***** SUPPLIED MATERIAL
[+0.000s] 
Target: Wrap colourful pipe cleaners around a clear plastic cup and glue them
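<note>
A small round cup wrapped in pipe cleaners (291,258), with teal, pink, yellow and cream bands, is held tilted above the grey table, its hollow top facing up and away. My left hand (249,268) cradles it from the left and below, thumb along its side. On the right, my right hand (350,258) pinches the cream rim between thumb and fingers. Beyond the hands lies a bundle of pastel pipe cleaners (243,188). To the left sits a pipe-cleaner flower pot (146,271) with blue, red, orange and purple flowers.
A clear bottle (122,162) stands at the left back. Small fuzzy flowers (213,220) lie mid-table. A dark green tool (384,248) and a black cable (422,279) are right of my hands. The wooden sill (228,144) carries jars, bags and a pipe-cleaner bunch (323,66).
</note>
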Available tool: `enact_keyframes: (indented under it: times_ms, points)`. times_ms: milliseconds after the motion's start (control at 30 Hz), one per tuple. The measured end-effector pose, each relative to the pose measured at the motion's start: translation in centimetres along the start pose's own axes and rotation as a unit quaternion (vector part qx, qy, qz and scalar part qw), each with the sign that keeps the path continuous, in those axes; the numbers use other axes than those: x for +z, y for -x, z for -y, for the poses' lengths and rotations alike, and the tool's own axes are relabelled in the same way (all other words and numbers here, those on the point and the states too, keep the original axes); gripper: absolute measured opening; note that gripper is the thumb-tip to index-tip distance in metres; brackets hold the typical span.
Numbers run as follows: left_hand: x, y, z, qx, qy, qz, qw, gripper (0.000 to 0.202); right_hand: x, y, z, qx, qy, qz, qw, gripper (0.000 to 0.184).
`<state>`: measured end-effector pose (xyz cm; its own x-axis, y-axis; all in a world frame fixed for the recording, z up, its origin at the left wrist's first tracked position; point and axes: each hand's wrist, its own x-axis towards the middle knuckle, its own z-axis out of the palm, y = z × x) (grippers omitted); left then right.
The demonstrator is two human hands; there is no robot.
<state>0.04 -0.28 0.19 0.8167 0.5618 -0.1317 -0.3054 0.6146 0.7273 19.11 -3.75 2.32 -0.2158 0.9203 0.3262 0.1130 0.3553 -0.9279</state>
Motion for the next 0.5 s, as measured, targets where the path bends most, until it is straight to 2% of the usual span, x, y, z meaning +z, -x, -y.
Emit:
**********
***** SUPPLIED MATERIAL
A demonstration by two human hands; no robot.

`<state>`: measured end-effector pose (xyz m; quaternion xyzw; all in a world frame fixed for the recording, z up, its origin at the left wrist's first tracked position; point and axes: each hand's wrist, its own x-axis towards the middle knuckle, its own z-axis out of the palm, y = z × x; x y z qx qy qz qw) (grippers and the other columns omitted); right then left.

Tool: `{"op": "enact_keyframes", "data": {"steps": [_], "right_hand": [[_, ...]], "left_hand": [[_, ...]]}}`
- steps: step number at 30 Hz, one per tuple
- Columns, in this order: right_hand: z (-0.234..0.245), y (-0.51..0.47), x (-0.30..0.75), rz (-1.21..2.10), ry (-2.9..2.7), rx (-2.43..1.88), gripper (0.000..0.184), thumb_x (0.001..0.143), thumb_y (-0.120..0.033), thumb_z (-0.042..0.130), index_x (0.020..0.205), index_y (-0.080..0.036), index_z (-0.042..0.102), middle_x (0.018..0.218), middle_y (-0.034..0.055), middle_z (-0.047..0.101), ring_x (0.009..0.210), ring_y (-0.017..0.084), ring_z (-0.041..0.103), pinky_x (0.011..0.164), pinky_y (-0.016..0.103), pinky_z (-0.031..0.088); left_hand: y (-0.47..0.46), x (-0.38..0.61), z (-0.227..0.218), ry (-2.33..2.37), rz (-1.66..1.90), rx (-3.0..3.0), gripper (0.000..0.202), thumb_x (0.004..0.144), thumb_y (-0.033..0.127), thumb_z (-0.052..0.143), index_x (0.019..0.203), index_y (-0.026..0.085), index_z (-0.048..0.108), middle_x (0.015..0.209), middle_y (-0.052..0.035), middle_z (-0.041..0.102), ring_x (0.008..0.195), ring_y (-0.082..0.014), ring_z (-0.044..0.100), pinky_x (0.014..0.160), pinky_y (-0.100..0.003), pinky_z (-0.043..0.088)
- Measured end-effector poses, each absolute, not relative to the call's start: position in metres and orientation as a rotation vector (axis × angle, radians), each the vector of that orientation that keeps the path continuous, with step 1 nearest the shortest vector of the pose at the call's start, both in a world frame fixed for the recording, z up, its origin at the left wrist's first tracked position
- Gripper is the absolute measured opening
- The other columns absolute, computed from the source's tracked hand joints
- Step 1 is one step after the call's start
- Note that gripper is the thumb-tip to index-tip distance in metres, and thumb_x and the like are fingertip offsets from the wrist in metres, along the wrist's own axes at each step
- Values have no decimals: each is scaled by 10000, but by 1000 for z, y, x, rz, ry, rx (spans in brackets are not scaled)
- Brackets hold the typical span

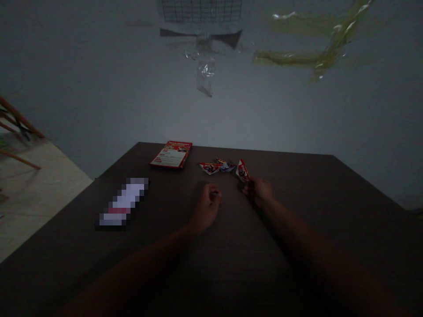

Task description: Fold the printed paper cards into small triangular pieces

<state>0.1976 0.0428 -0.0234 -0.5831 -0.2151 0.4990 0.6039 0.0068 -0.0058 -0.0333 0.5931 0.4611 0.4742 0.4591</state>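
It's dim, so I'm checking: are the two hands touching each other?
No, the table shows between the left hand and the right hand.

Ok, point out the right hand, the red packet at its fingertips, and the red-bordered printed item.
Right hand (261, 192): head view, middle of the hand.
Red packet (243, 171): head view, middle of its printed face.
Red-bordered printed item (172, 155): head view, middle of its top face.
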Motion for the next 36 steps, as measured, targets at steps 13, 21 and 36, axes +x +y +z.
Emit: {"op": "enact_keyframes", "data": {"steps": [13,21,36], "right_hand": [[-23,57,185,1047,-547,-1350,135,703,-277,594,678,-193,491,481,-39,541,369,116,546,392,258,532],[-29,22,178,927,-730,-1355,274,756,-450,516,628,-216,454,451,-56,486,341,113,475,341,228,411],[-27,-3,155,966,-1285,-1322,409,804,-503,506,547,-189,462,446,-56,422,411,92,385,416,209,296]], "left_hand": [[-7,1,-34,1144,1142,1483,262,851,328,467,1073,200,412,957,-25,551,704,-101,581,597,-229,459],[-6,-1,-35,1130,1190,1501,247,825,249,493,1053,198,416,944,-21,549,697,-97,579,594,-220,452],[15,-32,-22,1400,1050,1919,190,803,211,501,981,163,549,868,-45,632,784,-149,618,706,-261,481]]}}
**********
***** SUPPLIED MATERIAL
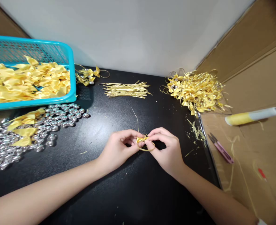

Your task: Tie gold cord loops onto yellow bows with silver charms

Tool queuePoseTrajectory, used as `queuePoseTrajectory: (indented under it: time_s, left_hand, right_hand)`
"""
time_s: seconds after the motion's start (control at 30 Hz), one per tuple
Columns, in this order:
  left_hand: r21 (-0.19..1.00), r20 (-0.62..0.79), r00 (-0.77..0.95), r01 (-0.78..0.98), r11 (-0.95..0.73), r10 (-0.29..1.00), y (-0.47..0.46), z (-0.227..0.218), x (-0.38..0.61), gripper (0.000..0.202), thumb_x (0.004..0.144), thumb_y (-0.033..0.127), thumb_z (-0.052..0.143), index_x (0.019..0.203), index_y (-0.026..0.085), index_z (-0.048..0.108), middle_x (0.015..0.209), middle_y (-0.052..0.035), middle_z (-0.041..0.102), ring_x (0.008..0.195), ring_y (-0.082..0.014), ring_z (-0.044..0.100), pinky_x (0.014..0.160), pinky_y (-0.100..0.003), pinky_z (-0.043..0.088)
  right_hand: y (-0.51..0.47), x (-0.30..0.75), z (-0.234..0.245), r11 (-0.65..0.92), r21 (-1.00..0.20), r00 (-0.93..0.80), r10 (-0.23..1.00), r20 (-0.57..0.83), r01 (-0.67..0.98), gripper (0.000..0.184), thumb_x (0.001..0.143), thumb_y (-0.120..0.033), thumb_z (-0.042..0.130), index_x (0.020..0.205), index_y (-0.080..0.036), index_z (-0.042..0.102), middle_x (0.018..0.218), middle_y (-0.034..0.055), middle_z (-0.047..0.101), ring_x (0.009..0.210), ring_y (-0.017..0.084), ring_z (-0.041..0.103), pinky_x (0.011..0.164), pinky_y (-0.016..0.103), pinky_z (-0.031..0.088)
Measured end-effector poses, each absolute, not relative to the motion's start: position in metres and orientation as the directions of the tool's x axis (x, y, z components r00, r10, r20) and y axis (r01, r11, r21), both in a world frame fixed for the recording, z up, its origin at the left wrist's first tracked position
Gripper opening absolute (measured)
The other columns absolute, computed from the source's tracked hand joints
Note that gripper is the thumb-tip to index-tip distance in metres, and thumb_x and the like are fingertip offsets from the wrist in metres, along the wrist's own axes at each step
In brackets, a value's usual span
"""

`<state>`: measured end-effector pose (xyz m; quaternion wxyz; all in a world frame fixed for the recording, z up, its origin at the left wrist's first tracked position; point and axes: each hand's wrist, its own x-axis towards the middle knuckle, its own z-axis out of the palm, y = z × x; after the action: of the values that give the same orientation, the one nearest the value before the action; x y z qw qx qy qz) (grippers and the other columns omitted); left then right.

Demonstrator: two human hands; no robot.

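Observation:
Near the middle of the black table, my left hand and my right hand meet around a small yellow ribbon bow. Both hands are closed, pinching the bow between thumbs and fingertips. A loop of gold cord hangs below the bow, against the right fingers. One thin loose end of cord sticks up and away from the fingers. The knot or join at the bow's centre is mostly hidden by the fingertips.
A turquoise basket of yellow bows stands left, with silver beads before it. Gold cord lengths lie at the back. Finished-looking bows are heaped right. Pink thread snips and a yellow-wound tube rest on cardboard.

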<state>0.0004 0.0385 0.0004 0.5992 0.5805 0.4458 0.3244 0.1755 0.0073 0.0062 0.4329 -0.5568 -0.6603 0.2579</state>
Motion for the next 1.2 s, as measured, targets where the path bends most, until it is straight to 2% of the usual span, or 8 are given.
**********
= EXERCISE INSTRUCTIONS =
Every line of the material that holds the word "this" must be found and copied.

= SOLUTION TO THE EXERCISE =
- Columns, in this order: right_hand: z (-0.234..0.245), y (-0.51..0.47), x (-0.30..0.75), rz (-1.21..2.10), ry (-2.9..2.7), rx (-2.43..1.88), gripper (0.000..0.184), thumb_x (0.001..0.143), thumb_y (-0.120..0.033), thumb_z (-0.042..0.130), index_x (0.020..0.205), index_y (-0.080..0.036), index_z (-0.042..0.102), middle_x (0.018..0.218), middle_y (-0.034..0.055), middle_z (-0.047..0.101), ring_x (0.009..0.210), ring_y (-0.017..0.084), ring_z (-0.041..0.103), pinky_x (0.011..0.164), pinky_y (-0.016..0.103), pinky_z (-0.031..0.088); left_hand: y (-0.47..0.46), x (-0.38..0.61), z (-0.227..0.218), ry (-2.33..2.37), rz (-1.66..1.90), rx (-3.0..3.0), gripper (0.000..0.202), thumb_x (0.004..0.144), thumb_y (-0.033..0.127), thumb_z (-0.052..0.143), index_x (0.019..0.203), index_y (-0.026..0.085), index_z (-0.048..0.108), middle_x (0.015..0.209), middle_y (-0.052..0.035), middle_z (-0.041..0.102), ring_x (0.008..0.195), ring_y (-0.082..0.014), ring_z (-0.044..0.100), pinky_x (0.014..0.160), pinky_y (-0.100..0.003), pinky_z (-0.043..0.088)
Columns, in this order:

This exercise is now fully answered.